Easily get clean data, direct from Python source

Project description

Travis CI build status PyPI Package latest release PyPI Package monthly downloads Supported versions Supported implementations Wheel packaging support

Usage

data = lines("""
    There was an old woman who lived in a shoe.
    She had so many children, she didn't know what to do;
    She gave them some broth without any bread;
    Then whipped them all soundly and put them to bed.
""")

will result in:

['There was an old woman who lived in a shoe.',
 "She had so many children, she didn't know what to do;",
 'She gave them some broth without any bread;',
 'Then whipped them all soundly and put them to bed.']

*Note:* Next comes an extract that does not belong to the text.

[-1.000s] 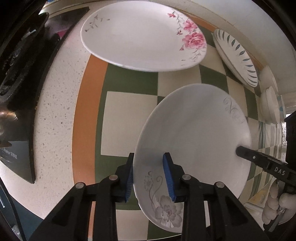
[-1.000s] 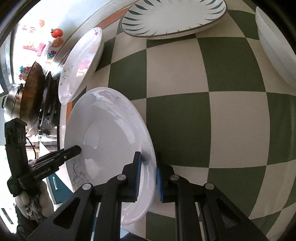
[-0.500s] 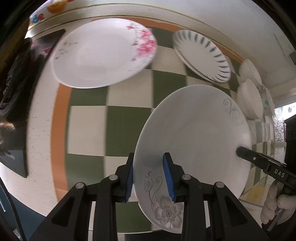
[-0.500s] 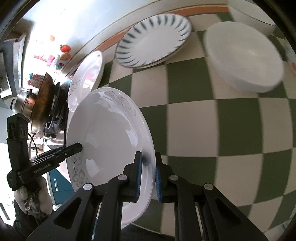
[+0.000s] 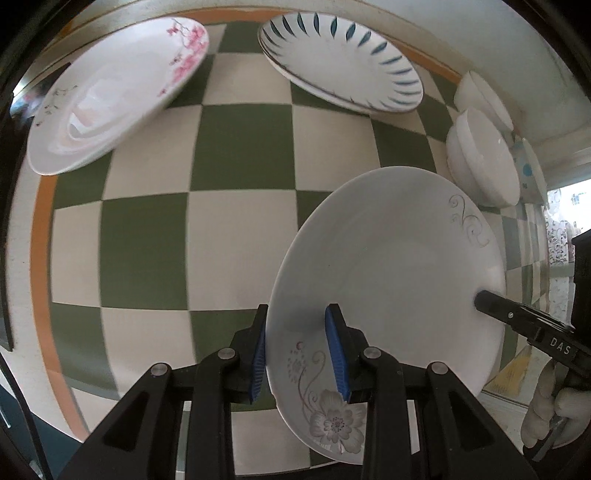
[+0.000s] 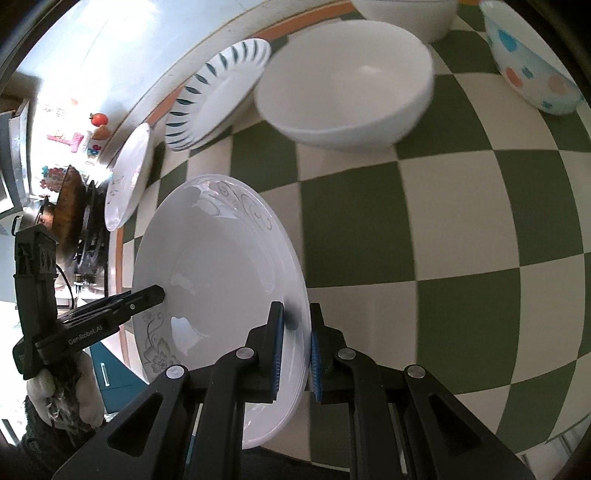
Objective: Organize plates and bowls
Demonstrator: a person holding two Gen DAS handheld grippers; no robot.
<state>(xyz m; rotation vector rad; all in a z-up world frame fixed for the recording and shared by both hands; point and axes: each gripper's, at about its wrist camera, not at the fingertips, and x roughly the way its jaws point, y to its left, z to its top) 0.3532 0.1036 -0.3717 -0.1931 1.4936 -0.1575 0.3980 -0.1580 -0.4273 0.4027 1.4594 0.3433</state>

Note that the “extra” newlines and leading spaces have been taken care of and discarded.

Discussion

One often needs to state data in program source. Python, however, needs its lines indented just so. Multi-line strings therefore often have extra spaces and newline characters you didn’t really want. Many developers “fix” this by using Python list literals, but that has its own problems: it’s tedious, more verbose, and often less legible.

The textdata package makes it easy to have clean, nicely-whitespaced data specified in your program, but to get the data without extra whitespace cluttering things up. It’s permissive of the layouts needed to make Python code look and work right, without reflecting those requirements in the resulting data.

Python string methods give easy ways to clean text up, but it’s no joy reinventing that particular wheel every time you need it–especially since many of the details are nitsy, low-level, and a little tricky. textdata is a “just give me the text!” module that replaces a la carte text cleanups with simple, well-tested code that doesn’t lengthen your program or require constant wheel-reinvention.

Text

In addition to lines, textlines works similarly and with the same parameters, but joins the resulting lines into a unified string.:

data = textlines("""
    There was an old woman who lived in a shoe.
    She had so many children, she didn't know what to do;
    She gave them some broth without any bread;
    Then whipped them all soundly and put them to bed.
""")

Yields:

"There was an old woman who lived in a shoe.\nShe ... to bed."
# where the ... abbreviates exactly the characters you'd expect

Note that while textlines returns a single string, it maintains the (useful) newlines. Its result is still line-oriented. If you want to elide the newlines, use textlines(text, join=' ') and the newline characters will be replaced with spaces.

API Options

Both lines and textlines provide provide routinely-needed cleanups:

  • remove starting and ending blank lines (which are usually due to Python source formatting)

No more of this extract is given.